Education already is a bottomless pit of wasted dollars; they don’t seem to care.
Parents must understand: The Network will never properly educate our children. A)
It doesn’t know how. Its power structure has lost any sense of how to teach
academics sufficiently, efficiently and effectively. B) It doesn’t care. The agenda
is to gain money and power; push a particular political view onto the next
generation; maintain position and income; and avoid accountability and
transparency. Some allies work agreeably with The Network; others accept the
benefits of looking the other way.
This is how we were stuck with the CCSS. They claim it will raise the bar and
foster international competitiveness, but unless they mean to foster
competitiveness IN our competitors, their claim is easily disproved by a comparison
of what they’ve done versus what happens in the classrooms of our competitors. The
CCSS is designed to deliver the agenda
in such a way that it cannot be overcome.
The Network wants freedom, choices and privacy for itself, not for us. If
it’s successful, it will have replaced the light constraints of a free people with
the ropes and chains of the subjugated. To have what it wants in education, The
Network must have it all – K-12, secondary education, early learning, preschools,
private and faith-based schools – and someday – mark my words – homeschooling.
Dissenters spend time and energy fighting off the CCSS but almost none fighting
off The Network. Thus, they can’t defeat the agenda, and The Network knows it.
A few in The Network believe they’re doing right by children, but most deceive
themselves and us about their level of independence -- as they accept money,
votes or benefits or do The Network’s bidding. You can establish who’s “in” by:
following the money; speaking up publicly; or asking for help in opposing the
agenda. The players and sycophants will undermine your message or crush it.
The Network will not tell the truth about the CCSS, for example. It was
destined to be authoritarian and politically useful – not academically
excellent. Nationalizing systems can work well for widgets, but not for
children, learning, individuality or freedom. Politically biased, uninformed by
what works elsewhere, and academically counterproductive, the CCSS is a
national experiment on children and dangerous to the nation. The people who
control it and push it aren’t accountable for it. It’s a lesser product than
what many states had. It was deceitful from its inception in its adoption,
writing, content, promotion and implementation. This was a bipartisan deceit –
Republicans are as guilty as Democrats.
The CCSS is a godsend for district leaders, however. Many lack the knowledge
necessary to identify a solid curriculum. They habitually adopt programs that
are unproved or proved to be failures. The failures of the CCSS won’t be known
for generations, so they’ll have lots of time to retire in comfort.

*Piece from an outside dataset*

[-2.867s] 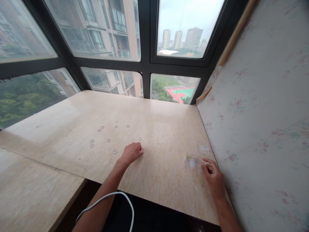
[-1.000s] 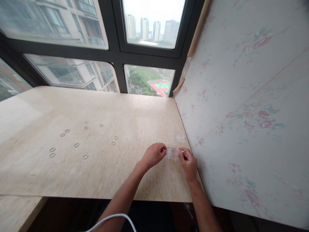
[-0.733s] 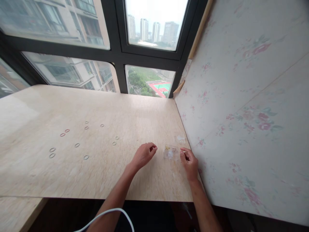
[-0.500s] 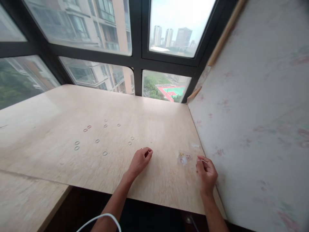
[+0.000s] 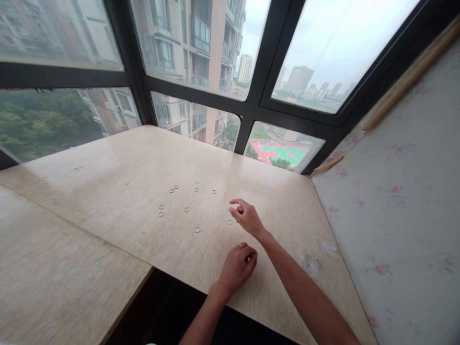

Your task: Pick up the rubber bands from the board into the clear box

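Several thin rings lie scattered on the tabletop: a red pair [image 5: 174, 189], a dark pair [image 5: 161, 211], a dark ring [image 5: 197, 230] nearer me and a single ring [image 5: 230, 222] close to my right hand. My right hand [image 5: 247, 218] reaches over the table just above that ring, index finger and thumb apart, nothing visible between them. My left hand [image 5: 237, 267] rests near the table's front edge, its fingers curled together; whatever they may hold is hidden. A small clear plastic bag [image 5: 312, 263] with little coloured rings lies to the right of my right forearm.
The marbled tabletop [image 5: 118, 206] runs back to dark-framed windows. A papered wall [image 5: 398, 230] bounds the right side. At the front, a corner [image 5: 153, 267] of the table surface juts out on the left. A small dark mark [image 5: 79, 168] shows at the far left.
My right hand has moved from beside the plastic bag leftward and forward to the rings, its fingers now apart. My left hand stays curled near the front. The view has turned left.
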`<action>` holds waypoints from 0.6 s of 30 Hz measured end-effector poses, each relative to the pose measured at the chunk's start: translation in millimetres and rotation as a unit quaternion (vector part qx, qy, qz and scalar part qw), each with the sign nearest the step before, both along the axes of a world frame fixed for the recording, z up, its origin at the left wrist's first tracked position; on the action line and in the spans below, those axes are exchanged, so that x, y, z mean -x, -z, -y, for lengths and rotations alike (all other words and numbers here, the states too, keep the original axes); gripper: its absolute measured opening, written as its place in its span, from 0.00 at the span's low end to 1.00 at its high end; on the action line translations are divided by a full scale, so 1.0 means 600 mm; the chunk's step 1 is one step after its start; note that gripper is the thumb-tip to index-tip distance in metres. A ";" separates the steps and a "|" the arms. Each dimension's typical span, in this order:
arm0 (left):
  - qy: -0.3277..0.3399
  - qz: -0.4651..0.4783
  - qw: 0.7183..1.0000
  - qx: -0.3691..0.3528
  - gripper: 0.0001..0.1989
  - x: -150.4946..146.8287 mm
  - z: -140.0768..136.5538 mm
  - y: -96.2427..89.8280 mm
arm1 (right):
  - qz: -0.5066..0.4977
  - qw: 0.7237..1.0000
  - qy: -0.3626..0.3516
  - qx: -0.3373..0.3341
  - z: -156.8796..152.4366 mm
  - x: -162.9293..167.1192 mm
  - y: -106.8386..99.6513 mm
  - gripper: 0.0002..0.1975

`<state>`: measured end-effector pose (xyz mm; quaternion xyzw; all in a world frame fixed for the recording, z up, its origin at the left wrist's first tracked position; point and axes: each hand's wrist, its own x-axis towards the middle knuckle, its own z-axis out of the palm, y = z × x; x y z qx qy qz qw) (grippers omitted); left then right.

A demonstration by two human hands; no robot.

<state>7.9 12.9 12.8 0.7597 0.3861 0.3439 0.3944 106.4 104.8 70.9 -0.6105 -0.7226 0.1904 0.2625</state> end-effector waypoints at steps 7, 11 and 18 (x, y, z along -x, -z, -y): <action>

In math, the CCSS is cementing processes proved over three decades to be
failures. Nationalization of education is how extreme constructivists plan to
ultimately win the “math wars” – by using the CCSS to mandate their stupid
methods across the country. They will destroy more generations of students and
further endanger the country.
In English, the CCSS is allowing districts to eliminate great literature,
replacing it with “informational” (pro-government, pro-extremist) material. Much
of the history, culture, context, and factual information that would help to inform
a student’s “critical thinking” has been or is being removed or minimized. Ray
Bradbury, author of Fahrenheit 451, once
presciently noted: “You don’t have to burn books to destroy a culture. Just get
people to stop reading them.” The CCSS is doing that.
In history and civics, the new themes are content-light and opinion-heavy,
pro-victimization, anti-Christian and anti-patriot. America is to be portrayed
as bigoted, imperialistic, genocidal, misogynistic and anti-immigrant. Great
historical figures and much daring and innovative history are to be eliminated,
criticized or minimized. (This is what happens when those who view America with
contempt are given free reign over academic standards.)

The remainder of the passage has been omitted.